Hybridization of CP and VLNS for Eternity II.

 Title Hybridization of CP and VLNS for Eternity II. Publication Type Conference Paper Year of Publication 2008 Authors Schaus, Pierre, and Deville Yves Conference Name Quatrième Journées Francophones de Programmation par Contraintes (JFPC'08) Abstract Eternity II is an edge-matching puzzle created by Christopher Monckton for the game editor Tomy(TM). Given 256 squared pieces with a color on each of the four sides of pieces and a $16 \times 16$ board, the goal is to place all the pieces such that two adjacent pieces have their common side of same color. This problem is NP-complete, has very few structure and is highly combinatorial ($256!\cdot 4^{256}$ possible combinations). Christopher Monkton is so confident in the difficulty of the problem that he promises a \$2 million prize to the first person who finds the solution. We don't have any hope (anymore) to find a solution to this problem, but we nevertheless decided to explain our strategy which might be useful for someone else still believing in his/her chances of success. Our procedure first initializes the board with constraint programming by relaxing the problem. Then we improve the solution with a very large neighborhood stochastic local search.
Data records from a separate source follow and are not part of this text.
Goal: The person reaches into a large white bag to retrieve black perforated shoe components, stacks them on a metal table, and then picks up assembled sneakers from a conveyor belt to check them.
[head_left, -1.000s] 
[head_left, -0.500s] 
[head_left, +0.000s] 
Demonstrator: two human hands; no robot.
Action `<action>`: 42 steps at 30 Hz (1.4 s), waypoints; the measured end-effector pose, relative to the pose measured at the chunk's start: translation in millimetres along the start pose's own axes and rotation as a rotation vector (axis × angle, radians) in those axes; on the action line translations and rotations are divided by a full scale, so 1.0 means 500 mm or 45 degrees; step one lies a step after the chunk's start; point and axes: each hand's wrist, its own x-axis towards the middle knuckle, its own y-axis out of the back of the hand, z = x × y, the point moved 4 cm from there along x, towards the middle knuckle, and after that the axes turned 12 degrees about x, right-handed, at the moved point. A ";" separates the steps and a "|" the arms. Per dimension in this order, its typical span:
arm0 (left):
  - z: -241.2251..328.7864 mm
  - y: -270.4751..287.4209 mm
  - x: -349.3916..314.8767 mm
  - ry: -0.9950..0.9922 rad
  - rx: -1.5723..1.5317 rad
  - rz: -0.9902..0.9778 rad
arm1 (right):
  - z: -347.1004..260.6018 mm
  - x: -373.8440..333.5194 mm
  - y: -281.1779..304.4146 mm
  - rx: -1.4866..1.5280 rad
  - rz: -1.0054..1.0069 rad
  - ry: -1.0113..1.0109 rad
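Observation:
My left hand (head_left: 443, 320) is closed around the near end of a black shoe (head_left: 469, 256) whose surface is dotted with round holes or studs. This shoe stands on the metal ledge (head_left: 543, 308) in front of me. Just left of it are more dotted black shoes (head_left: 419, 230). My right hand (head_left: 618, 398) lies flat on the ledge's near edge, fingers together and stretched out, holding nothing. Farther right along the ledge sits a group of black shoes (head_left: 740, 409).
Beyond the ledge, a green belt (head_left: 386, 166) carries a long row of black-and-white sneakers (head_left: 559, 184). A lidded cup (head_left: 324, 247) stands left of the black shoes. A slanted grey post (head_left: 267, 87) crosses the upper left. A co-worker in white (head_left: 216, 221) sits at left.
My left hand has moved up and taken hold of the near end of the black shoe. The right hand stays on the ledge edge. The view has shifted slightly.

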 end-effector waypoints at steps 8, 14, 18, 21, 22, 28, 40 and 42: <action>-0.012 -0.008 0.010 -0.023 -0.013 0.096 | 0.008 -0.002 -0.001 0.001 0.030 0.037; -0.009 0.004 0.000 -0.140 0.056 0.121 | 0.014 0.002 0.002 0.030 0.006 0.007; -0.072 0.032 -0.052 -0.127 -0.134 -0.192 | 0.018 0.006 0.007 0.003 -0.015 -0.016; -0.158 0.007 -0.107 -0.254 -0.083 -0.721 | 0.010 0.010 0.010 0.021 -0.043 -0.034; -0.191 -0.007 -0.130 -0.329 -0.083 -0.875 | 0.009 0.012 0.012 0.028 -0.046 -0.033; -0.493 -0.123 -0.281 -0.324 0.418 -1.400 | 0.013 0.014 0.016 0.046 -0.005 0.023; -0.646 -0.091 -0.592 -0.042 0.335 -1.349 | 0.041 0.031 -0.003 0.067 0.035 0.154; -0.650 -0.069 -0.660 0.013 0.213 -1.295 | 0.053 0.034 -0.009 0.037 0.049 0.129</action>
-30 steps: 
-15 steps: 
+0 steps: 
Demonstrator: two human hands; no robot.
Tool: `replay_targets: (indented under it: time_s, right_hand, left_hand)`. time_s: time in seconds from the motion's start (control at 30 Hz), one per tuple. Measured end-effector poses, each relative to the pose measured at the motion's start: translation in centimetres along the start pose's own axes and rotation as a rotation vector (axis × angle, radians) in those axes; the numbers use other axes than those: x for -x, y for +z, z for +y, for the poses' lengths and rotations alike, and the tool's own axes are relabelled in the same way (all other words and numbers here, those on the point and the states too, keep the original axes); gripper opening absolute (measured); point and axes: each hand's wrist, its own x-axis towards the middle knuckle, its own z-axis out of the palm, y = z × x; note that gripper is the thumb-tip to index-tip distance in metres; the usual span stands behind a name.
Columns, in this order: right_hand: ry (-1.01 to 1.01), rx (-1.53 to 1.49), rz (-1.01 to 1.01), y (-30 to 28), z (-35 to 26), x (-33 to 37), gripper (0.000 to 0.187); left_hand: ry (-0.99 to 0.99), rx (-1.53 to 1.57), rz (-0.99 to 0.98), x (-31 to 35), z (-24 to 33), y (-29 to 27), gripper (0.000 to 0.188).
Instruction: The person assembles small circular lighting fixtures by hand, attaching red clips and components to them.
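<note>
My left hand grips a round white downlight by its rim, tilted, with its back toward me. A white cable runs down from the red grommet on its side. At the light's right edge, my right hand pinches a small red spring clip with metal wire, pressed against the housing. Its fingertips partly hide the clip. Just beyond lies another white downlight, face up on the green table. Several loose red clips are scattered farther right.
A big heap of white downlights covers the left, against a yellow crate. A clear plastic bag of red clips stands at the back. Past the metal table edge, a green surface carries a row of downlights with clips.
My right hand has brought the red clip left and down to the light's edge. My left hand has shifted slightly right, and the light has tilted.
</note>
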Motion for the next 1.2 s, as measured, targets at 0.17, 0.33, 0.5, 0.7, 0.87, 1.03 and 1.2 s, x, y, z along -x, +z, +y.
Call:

Our neighborhood is very large (i.e. exponential) but can be explored in polynomial time by solving an assignment problem. Our procedure allows us to obtain rapidly good solutions with scores reaching 458/480 number of satisfied junctions. Our very large neighborhood can also be used in a brute-force approach to test$256!/128! \cdot 4^{128}$combinations instead of$256!\cdot 4^{256}\$. This paper is also an example of VLNS that can be applied on other matching problems.